Sir, – Using preferred pronouns seems benign, but it’s akin to genuflection in the canon of “wrong body” theology. What’s the harm in a little bend of the knee? A lot, for non-believers. – Yours, etc,

RÓISÍN MICHAUX,

Brussels.

Sir, – Contrary to Fintan O’Toole’s statement that “we are all transitioning here” in his opinion piece, the vast majority of us are not transitioning in the way that people who have gender dysphoria and who are socially transitioning changing their name and pronouns are transitioning. According to Transgender Equality Network Ireland, social transition “describes when trans people take social steps to express their gender identity. This could include using a nickname or different pronoun”. Dr Hilary Cass, who led the Independent Review of Gender Identity Services for Children and Young People in the UK, reported in 2022 that it is important to view social transition as an active intervention. Dr Cass noted that social transition may have significant effects on a young person’s psychological functioning and that better information is needed about outcomes of social transition.

The recent sudden increase in the prevalence of gender dysphoria particularly among children and young people is a new phenomenon. New evidence on the optimal ways to help a person manage distress relating to their gender identity is emerging and evolving. We do not yet know in what contexts and for whom affirmation of a person with gender dysphoria’s request to use their pronouns is beneficial, and in what contexts it may be harmful.

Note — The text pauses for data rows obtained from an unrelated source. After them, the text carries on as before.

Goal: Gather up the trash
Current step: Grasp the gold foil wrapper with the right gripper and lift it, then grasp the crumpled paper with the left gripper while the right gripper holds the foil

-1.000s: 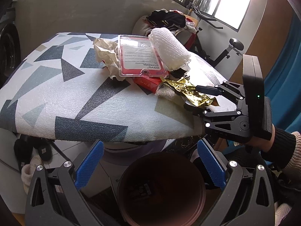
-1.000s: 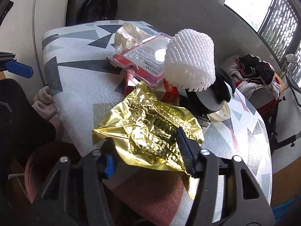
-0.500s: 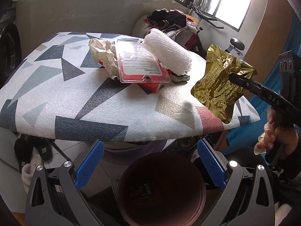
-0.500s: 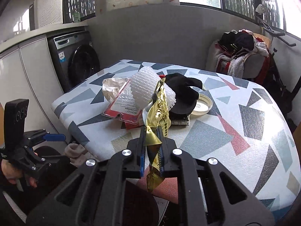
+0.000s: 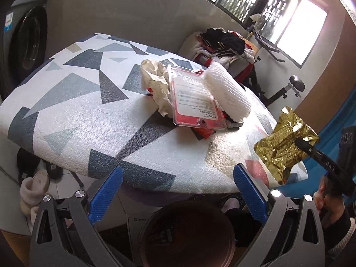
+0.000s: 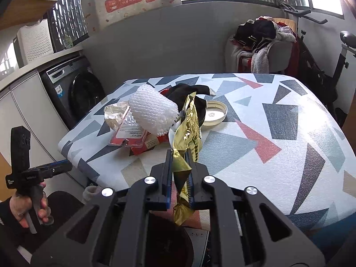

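Note:
My right gripper (image 6: 180, 153) is shut on a crumpled gold foil wrapper (image 6: 188, 131) and holds it in the air off the table's near edge; the wrapper also shows in the left wrist view (image 5: 283, 146). My left gripper (image 5: 178, 178) is open and empty, low in front of the table, above a dark round bin (image 5: 187, 233). On the patterned table (image 5: 77, 111) lie crumpled paper (image 5: 155, 84), a clear-and-red plastic package (image 5: 195, 100), a white foam net sleeve (image 5: 227, 93) and a red carton (image 6: 149, 144).
A round lid (image 6: 214, 113) and a black cloth (image 6: 187, 91) lie behind the pile. A washing machine (image 6: 75, 89) stands left. A chair heaped with clothes (image 6: 262, 42) and an exercise bike (image 6: 333, 51) stand behind the table. Slippers (image 5: 33, 189) lie on the floor.
My right gripper closed on the gold wrapper, lifted it off the table and drew it back toward the near edge. The left gripper stayed open over the bin, tilting slightly.

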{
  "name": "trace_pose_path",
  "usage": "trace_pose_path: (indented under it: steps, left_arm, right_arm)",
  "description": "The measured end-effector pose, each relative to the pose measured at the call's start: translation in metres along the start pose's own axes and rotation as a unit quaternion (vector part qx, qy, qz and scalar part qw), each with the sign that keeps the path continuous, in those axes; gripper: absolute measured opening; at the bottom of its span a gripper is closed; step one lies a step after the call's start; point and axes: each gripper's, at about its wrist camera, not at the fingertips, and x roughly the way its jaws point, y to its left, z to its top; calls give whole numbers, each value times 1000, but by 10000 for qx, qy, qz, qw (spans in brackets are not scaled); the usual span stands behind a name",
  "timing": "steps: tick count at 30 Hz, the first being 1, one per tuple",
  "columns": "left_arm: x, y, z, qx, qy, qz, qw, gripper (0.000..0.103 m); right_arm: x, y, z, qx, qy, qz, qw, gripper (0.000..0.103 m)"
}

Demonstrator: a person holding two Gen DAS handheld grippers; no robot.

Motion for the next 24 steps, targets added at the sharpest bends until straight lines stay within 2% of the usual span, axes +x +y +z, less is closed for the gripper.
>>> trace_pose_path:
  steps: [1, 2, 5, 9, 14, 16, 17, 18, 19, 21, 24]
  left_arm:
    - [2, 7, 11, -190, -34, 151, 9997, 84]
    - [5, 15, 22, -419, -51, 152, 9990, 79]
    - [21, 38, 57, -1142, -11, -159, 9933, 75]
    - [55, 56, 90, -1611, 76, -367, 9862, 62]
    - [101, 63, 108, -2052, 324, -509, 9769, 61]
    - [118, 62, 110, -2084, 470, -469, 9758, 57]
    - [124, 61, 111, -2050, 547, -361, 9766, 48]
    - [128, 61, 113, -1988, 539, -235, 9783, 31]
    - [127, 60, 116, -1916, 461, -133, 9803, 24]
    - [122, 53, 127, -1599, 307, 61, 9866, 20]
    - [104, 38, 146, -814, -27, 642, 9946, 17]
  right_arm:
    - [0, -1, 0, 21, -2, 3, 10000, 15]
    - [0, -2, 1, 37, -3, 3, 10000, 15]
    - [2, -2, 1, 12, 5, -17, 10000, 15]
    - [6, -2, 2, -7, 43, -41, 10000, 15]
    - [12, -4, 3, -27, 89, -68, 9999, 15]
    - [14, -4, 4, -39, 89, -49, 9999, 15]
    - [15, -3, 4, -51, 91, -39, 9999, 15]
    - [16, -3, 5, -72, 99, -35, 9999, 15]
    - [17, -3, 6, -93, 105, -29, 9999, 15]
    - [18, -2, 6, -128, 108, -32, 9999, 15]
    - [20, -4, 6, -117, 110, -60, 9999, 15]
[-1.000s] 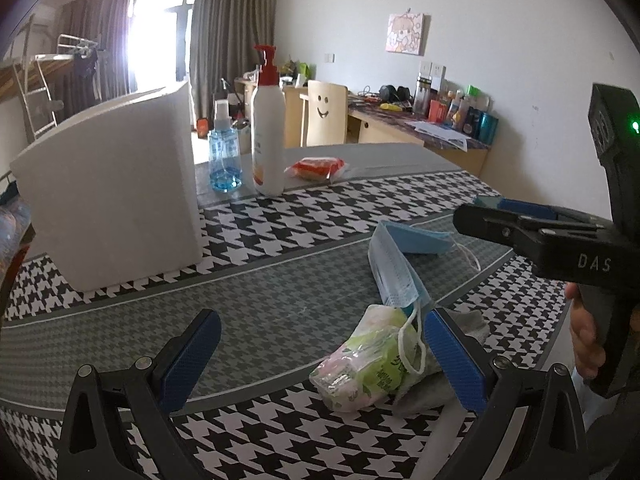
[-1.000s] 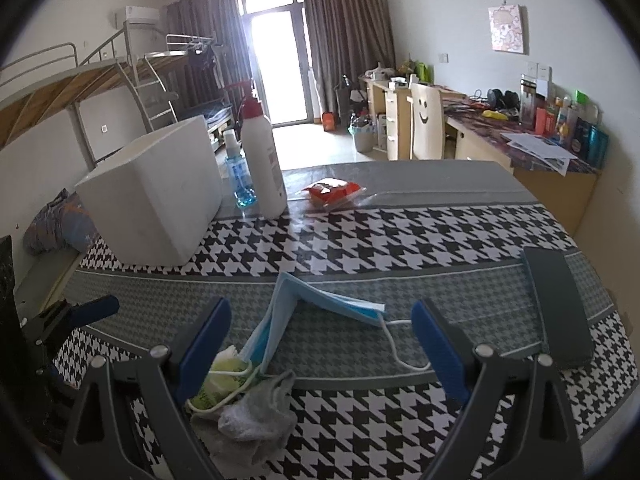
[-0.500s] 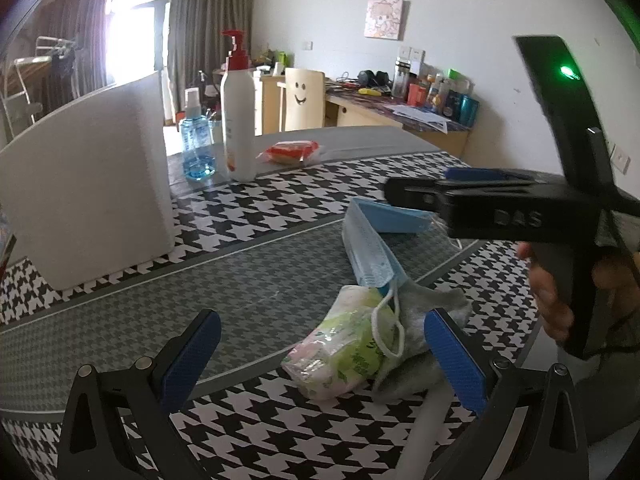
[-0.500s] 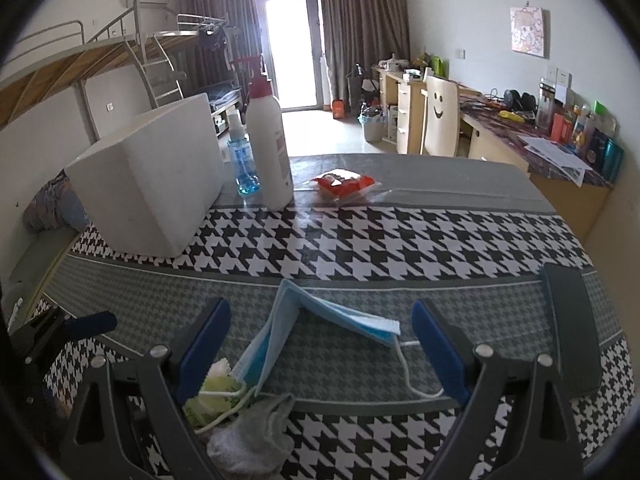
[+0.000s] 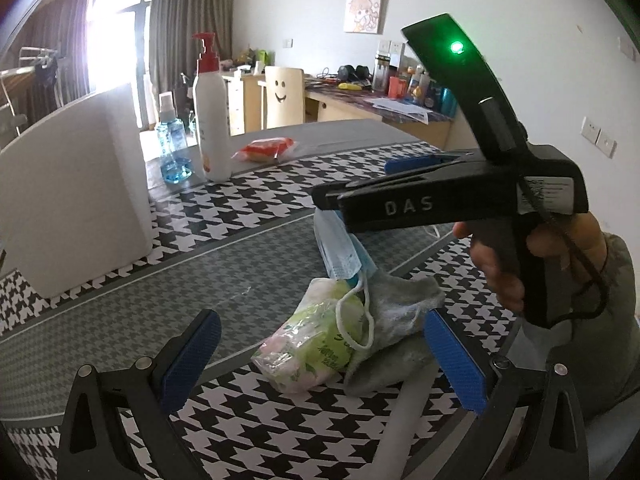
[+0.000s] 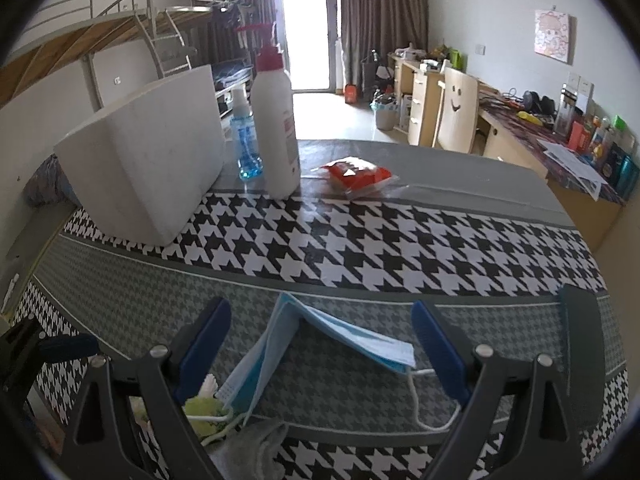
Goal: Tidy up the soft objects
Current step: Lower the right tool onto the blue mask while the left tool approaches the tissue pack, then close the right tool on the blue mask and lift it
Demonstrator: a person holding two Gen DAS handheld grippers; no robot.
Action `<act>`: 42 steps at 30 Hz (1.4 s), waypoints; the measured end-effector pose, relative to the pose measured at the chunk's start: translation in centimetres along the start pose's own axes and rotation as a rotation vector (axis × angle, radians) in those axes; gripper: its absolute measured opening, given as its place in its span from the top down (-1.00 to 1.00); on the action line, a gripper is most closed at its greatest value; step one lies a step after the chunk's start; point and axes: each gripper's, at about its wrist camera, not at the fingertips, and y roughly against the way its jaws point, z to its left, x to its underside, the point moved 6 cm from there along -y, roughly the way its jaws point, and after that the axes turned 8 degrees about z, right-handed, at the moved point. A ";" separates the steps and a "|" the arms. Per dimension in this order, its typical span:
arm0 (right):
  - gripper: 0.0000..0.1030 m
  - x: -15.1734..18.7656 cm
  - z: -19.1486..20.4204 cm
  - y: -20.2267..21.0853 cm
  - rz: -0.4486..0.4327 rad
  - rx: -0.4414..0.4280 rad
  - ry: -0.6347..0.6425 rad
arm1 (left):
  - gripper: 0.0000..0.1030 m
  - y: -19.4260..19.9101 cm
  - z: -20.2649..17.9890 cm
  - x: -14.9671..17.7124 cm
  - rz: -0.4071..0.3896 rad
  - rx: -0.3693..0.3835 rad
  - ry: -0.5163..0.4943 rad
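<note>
Blue mask (image 6: pixel 320 340) sits between my right gripper's (image 6: pixel 320 354) spread, empty fingers; its ear loop (image 5: pixel 354 320), snagging the tissue pack (image 5: pixel 312 344), could drag it.

Tablecloth (image 6: pixel 360 248): black-and-white houndstooth, large checks in bands, fine grey houndstooth band between them, plain grey strip at far edge.
Pleated face mask (image 6: pixel 352 336) between the right gripper's fingers: light blue, white ear loops.
Crumpled sock (image 5: pixel 400 304) by the left gripper's right finger: grey.
Plastic tissue packet (image 5: pixel 316 340) between the left gripper's fingers: pale green, pink and white floral print.
Finger pads (image 5: pixel 192 356): blue on both grippers; frames black.
Foam box (image 6: pixel 148 168) ahead-left of the fingers: plain white.
Pump bottle (image 6: pixel 276 120): white body, red pump.
Small spray bottle (image 6: pixel 246 140): clear blue.
Snack packet (image 6: pixel 356 174): red-orange, clear wrap.
</note>
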 end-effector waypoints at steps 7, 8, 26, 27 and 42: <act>-0.73 0.5 0.1 -1.9 0.070 0.011 0.029 | -0.98 -1.1 0.5 -0.1 0.030 -0.003 0.017; -0.58 0.6 0.1 -2.0 0.079 0.013 0.031 | -0.98 -1.2 0.6 0.0 0.034 -0.003 0.022; 0.22 2.0 -1.9 -2.0 0.124 -0.012 0.001 | -0.68 -3.3 2.1 -0.9 0.074 0.013 0.112; 0.22 2.0 -2.0 -2.0 0.124 -0.018 -0.001 | -0.68 -3.4 2.3 -1.0 0.079 0.012 0.130; 0.22 3.0 -2.0 -1.4 0.103 -0.046 0.013 | -0.36 -5.1 2.9 -2.7 0.114 -0.017 0.270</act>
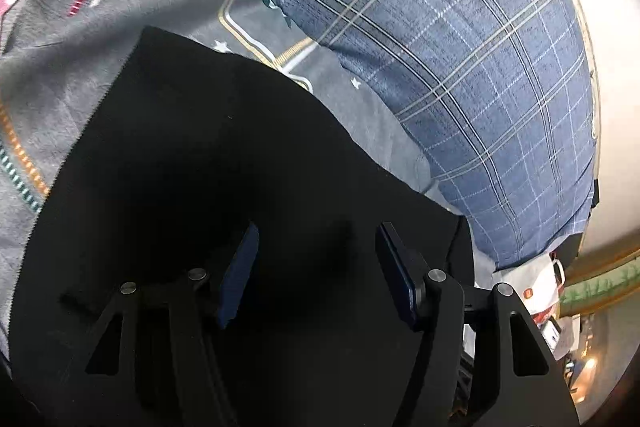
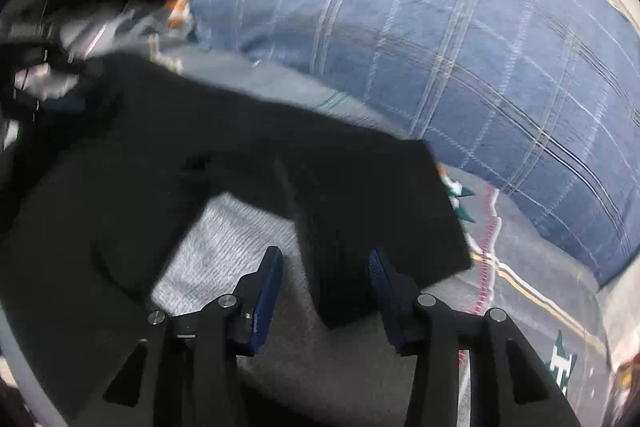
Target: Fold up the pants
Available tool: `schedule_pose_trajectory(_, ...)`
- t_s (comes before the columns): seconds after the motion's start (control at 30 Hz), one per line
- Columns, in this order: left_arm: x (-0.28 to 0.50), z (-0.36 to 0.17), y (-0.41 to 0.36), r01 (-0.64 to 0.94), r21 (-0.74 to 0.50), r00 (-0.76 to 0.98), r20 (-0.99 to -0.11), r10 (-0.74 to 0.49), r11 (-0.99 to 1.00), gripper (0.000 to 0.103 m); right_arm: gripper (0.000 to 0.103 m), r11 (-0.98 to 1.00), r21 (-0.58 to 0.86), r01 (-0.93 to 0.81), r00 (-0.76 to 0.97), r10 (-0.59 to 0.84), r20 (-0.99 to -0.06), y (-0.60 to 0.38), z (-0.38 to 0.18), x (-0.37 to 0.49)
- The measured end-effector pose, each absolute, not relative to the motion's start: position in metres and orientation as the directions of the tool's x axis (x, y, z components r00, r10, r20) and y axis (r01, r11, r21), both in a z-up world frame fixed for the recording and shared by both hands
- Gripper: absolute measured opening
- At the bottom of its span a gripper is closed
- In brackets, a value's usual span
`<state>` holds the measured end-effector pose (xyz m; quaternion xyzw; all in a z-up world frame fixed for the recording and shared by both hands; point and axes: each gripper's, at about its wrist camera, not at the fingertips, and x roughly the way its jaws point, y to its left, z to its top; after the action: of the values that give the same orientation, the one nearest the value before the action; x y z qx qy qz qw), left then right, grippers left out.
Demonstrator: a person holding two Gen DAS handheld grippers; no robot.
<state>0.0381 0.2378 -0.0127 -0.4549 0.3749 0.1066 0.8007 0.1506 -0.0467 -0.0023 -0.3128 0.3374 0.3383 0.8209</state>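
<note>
The black cloth pants (image 2: 360,195) are seen just ahead of the right gripper (image 2: 325,267), fingers apart, nothing held. The fold could be pulled undone if snagged.

Pants (image 1: 208,155) lie on the bedspread (image 1: 60,75), pillow (image 1: 460,47) behind them.
</note>
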Motion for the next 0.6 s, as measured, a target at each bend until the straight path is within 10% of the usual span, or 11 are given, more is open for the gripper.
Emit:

The South Eastern Technological University pronouns policy that Ms Colfer is objecting to makes the use of a person’s pronouns compulsory in all contexts without exception. Ms Colfer’s concerns that this policy is problematic are not unfounded. Fintan O’Toole’s ill-informed opinion that anyone who raises concerns about the compelled use of pronouns is being an a**hole moves the already complex and polarised debate about gender identity issues backwards not forwards. – Yours, etc,

LOUISE WHELAN,

Greystones,

Co Wicklow.

Sir, – Of course your columnist Fintan O’Toole thinks it “costs nothing” to doff the cap – the control exerted by the Catholic Church on Irish life didn’t cost men like him anything. It was children, women and gay people who paid that cost. Women do know this all too well: your columnist would do well to listen to us. Demanding a form of address has also “long been a way of asserting power over” others. I thought we were supposed to learn from history.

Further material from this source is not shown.